Kapoor Sayash, Narayanan Arvind
Department of Computer Science and Center for Information Technology Policy, Princeton University, Princeton, NJ 08540, USA.
Patterns (N Y). 2023 Aug 4;4(9):100804. doi: 10.1016/j.patter.2023.100804. eCollection 2023 Sep 8.
Machine-learning (ML) methods have gained prominence in the quantitative sciences. However, there are many known methodological pitfalls, including data leakage, in ML-based science. We systematically investigate reproducibility issues in ML-based science. Through a survey of literature in fields that have adopted ML methods, we find 17 fields where leakage has been found, collectively affecting 294 papers and, in some cases, leading to wildly overoptimistic conclusions. Based on our survey, we introduce a detailed taxonomy of eight types of leakage, ranging from textbook errors to open research problems. We propose that researchers test for each type of leakage by filling out model info sheets, which we introduce. Finally, we conduct a reproducibility study of civil war prediction, where complex ML models are believed to vastly outperform traditional statistical models such as logistic regression (LR). When the errors are corrected, complex ML models do not perform substantively better than decades-old LR models.

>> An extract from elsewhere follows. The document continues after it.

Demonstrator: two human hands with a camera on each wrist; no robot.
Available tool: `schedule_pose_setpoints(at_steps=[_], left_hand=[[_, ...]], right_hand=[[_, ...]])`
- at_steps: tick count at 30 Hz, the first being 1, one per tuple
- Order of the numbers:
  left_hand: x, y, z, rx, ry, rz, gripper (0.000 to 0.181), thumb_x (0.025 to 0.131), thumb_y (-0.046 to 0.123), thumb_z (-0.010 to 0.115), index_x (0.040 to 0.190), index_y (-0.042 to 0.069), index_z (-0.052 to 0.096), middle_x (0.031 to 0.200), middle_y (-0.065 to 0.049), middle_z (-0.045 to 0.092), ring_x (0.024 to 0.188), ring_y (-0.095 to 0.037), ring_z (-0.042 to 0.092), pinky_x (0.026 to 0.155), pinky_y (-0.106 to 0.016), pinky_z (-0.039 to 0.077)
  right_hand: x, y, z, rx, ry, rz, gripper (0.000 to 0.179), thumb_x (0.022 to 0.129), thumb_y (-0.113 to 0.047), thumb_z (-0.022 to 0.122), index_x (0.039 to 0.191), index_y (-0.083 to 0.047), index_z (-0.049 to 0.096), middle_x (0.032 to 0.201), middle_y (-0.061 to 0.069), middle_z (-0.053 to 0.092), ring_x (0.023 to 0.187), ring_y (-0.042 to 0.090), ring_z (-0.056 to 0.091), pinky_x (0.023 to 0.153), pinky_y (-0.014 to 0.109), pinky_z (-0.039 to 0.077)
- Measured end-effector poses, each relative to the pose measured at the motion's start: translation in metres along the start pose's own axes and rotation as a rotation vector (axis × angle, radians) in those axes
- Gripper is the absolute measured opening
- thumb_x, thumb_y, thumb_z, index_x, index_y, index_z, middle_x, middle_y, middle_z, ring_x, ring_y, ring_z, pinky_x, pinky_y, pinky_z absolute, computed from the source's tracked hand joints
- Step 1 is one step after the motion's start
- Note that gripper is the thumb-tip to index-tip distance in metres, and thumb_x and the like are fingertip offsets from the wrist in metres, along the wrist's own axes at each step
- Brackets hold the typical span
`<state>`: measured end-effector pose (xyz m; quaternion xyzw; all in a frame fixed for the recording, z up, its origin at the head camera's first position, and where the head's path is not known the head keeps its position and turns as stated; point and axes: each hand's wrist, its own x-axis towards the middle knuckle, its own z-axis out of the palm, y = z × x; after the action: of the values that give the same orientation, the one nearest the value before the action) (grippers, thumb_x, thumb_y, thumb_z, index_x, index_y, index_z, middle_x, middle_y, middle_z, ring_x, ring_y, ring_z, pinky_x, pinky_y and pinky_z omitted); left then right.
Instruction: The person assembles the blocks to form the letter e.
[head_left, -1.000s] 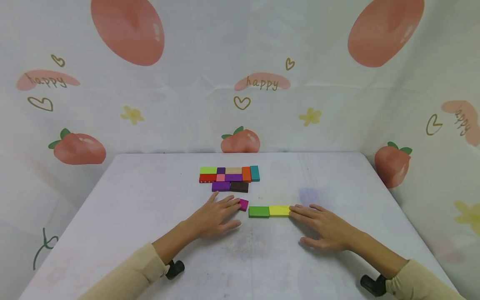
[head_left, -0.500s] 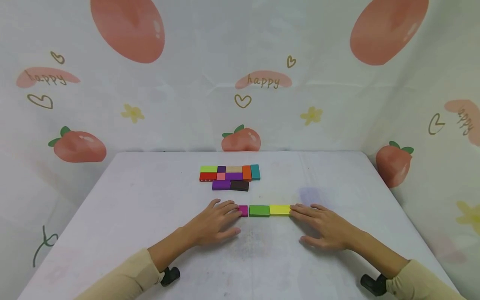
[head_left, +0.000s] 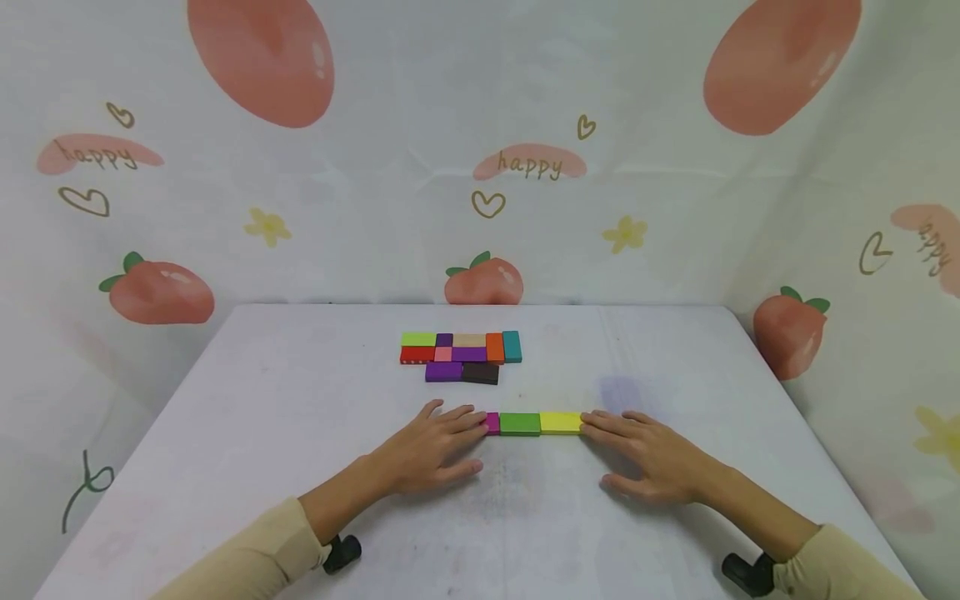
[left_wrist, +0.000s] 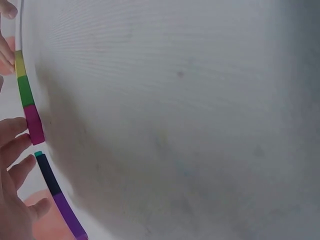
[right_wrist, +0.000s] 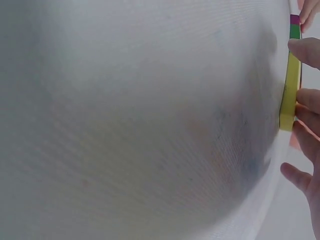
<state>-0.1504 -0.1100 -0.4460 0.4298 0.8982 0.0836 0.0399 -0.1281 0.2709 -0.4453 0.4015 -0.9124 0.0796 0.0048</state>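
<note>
Three flat blocks form a row across the table [head_left: 525,517]: magenta [head_left: 492,424] on the left, a green block [head_left: 520,425] in the middle, and a yellow block [head_left: 559,423] on the right. My left hand [head_left: 431,450] lies palm down, its extended fingertips on the magenta block and covering its left part. At the other end, my right hand [head_left: 652,458] touches the yellow block's right end with outstretched fingers. Both thumbs are spread away from the row. In the left wrist view, fingertips meet the side of the magenta block [left_wrist: 34,125].
Behind the row lies a patchwork of coloured blocks, among them a red block [head_left: 417,355], a teal block [head_left: 512,347], an orange block [head_left: 495,347], a purple block [head_left: 443,372] and a dark brown block [head_left: 481,372]. A printed curtain [head_left: 375,233] hangs behind the table.
My left hand has drawn the magenta block nearer, straightened it into line, then slid it right against the green block. The right hand has stayed at the yellow block.
</note>
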Motion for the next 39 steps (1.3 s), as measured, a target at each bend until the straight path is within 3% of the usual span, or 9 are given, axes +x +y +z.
schedule_pose_setpoints(at_steps=[12,20,29,39], left_hand=[[0.0001,-0.0007,0.0008,-0.001,-0.03,0.002,0.06,0.101,0.051,0.046,0.15,0.017,0.046,0.157,0.001,0.04,0.145,-0.021,0.036,0.114,-0.058,0.029],[-0.001,-0.0028,0.0026,0.007,-0.023,0.008,0.06,0.101,0.051,0.045,0.151,0.018,0.045,0.157,0.002,0.039,0.145,-0.022,0.035,0.113,-0.06,0.029],[0.0,-0.002,0.0017,0.011,-0.019,0.016,0.06,0.101,0.053,0.044,0.15,0.019,0.046,0.157,0.003,0.04,0.145,-0.021,0.035,0.113,-0.059,0.029],[0.0,-0.0014,0.0023,0.012,-0.011,0.006,0.059,0.101,0.051,0.047,0.15,0.019,0.047,0.156,0.003,0.041,0.144,-0.023,0.037,0.112,-0.059,0.031]], right_hand=[[0.001,0.0031,0.0011,-0.009,0.01,-0.019,0.069,0.09,-0.046,0.069,0.148,-0.016,0.049,0.154,0.001,0.044,0.138,0.021,0.047,0.105,0.053,0.043],[0.0003,0.0072,0.0022,-0.029,0.097,-0.1,0.064,0.089,-0.036,0.072,0.145,-0.011,0.053,0.149,0.005,0.05,0.135,0.023,0.05,0.102,0.057,0.042],[0.0013,0.0094,0.0029,-0.03,0.11,-0.112,0.062,0.09,-0.035,0.071,0.144,-0.011,0.053,0.149,0.004,0.051,0.135,0.022,0.05,0.101,0.056,0.043],[0.0034,0.0061,0.0042,-0.08,0.149,-0.132,0.069,0.084,-0.038,0.076,0.143,-0.01,0.054,0.148,0.005,0.051,0.135,0.025,0.049,0.105,0.059,0.032]])
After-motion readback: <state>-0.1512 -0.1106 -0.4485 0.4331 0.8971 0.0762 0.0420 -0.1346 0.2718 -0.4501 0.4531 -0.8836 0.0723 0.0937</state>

机器学习(ML)方法在定量科学领域已崭露头角。然而,在基于机器学习的科学研究中存在许多已知的方法陷阱,包括数据泄露。我们系统地研究了基于机器学习的科学中的可重复性问题。通过对采用机器学习方法的领域的文献调查,我们发现有17个领域存在数据泄露问题,总共涉及294篇论文,在某些情况下,还导致了极度乐观的结论。基于我们的调查,我们引入了一个详细的分类法,涵盖从教科书错误到开放性研究问题等八种类型的数据泄露。我们建议研究人员通过填写我们介绍的模型信息表来测试每种类型的数据泄露。最后,我们对内战预测进行了一项可重复性研究,在该研究中,复杂的机器学习模型被认为大大优于传统统计模型,如逻辑回归(LR)。当错误得到纠正后,复杂的机器学习模型在性能上并不比几十年前的LR模型有实质性的提升。